Day Two, Committee Scrutiny in Practice
Day two began with speakers from both nations sharing a range of success stories, which served as an inspiring reminder of the change that can be achieved when committee scrutiny goes right. Delegates then explored ways to conduct a successful inquiry by considering who to call as a witness to a committee hearing, how to ensure a diverse range of viewpoints are heard, and how to get the best responses during witness questioning. This learning was immediately put into practice during a simulated committee hearing exercise on policing under Covid-19 regulations. Chaired by Lord Mann, delegates participated in a closed meeting to strategise and allocate questions, before questioning two witnesses on Scotland’s policing during the lockdown restrictions, and reflecting on different approaches to holding evidence sessions.

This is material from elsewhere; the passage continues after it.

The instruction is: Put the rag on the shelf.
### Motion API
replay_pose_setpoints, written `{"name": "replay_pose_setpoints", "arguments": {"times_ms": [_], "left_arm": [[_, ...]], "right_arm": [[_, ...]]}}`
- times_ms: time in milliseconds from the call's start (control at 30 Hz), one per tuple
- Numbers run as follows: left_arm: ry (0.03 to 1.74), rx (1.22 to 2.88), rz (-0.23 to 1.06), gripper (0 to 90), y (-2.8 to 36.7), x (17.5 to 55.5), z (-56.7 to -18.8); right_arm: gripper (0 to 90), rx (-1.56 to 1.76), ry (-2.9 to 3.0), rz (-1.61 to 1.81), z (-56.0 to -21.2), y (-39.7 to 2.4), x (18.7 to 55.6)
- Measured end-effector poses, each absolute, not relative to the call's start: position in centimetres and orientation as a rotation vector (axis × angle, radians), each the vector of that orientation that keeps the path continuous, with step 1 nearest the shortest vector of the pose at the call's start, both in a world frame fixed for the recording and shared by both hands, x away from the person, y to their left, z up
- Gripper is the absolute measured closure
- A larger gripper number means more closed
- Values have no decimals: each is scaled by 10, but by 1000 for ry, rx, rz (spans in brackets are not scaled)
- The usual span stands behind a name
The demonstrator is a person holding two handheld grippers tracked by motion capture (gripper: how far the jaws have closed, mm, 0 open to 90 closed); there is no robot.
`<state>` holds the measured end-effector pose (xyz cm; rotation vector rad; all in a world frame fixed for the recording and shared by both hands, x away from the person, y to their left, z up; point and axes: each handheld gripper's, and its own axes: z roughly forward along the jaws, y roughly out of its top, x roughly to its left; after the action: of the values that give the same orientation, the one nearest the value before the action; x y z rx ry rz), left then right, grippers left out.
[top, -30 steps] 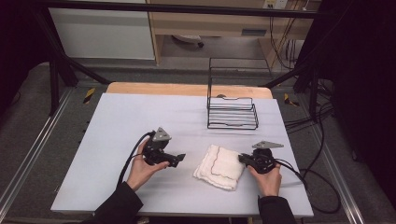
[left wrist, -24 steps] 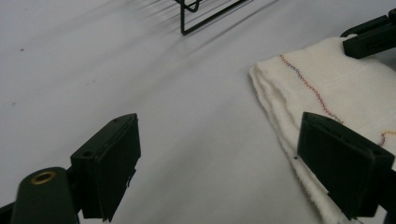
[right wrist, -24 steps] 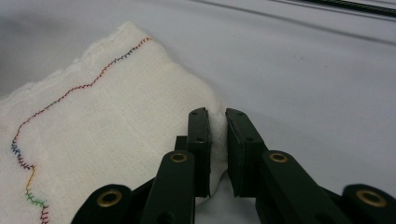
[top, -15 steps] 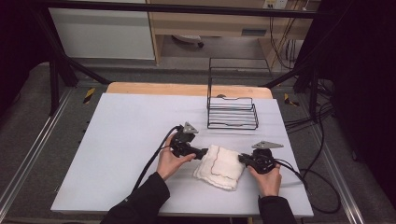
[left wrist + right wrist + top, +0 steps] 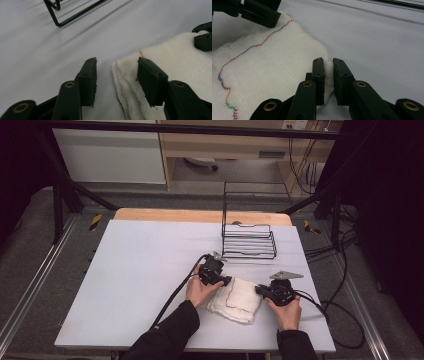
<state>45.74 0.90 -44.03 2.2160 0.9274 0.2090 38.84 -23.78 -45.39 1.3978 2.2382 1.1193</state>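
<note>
Two grips | right hand-held gripper (image 5: 328, 75) clamped on towel (image 5: 267, 72); left hand-held gripper (image 5: 116, 75) closing, astride towel edge

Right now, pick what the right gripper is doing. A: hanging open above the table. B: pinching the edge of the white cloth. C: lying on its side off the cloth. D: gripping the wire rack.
B: in the right gripper view, the right gripper has its jaws shut on a fold at the edge of the cloth, well away from the rack.
</note>
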Motion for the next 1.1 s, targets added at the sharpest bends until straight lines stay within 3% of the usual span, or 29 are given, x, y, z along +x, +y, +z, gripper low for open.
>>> {"name": "replay_pose_setpoints", "arguments": {"times_ms": [167, 267, 800, 1100], "left_arm": [[923, 2219, 170, 600, 8, 458, -443], [920, 2219, 168, 605, 7, 458, -444], [903, 2216, 131, 808, 3, 454, -444], [907, 2158, 109, 834, 11, 453, -440]], "right_arm": [[802, 1399, 2241, 1121, -454, -238, 389], [802, 1399, 2241, 1121, -454, -238, 389], [807, 1414, 2237, 1126, -454, -238, 389], [819, 1434, 2211, 1156, -450, -240, 388]]}}
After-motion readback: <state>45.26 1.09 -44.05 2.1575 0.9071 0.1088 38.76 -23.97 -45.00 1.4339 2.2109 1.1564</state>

Day Three, Impact and External Engagement
On day three, the delegates explored ways to ensure the committee’s hard work achieved the desired impact. Session speakers focused on how to enhance a committee’s relationships with government, how to strengthen committee recommendations, and how to engage the public in the committee’s work. Delegates also considered possible next steps based on discussions during the programme, such as exploring ways for committees to engage with government more directly and reducing the workload of the office of the Clerk to the National Assembly.
CPA UK received positive feedback on all three days of the workshop from both UK and Lesotho participants, and looks forward to continuing to strengthen the relationship with the Parliament of Lesotho through further engagements, including in-person events as soon as it is safe to do so.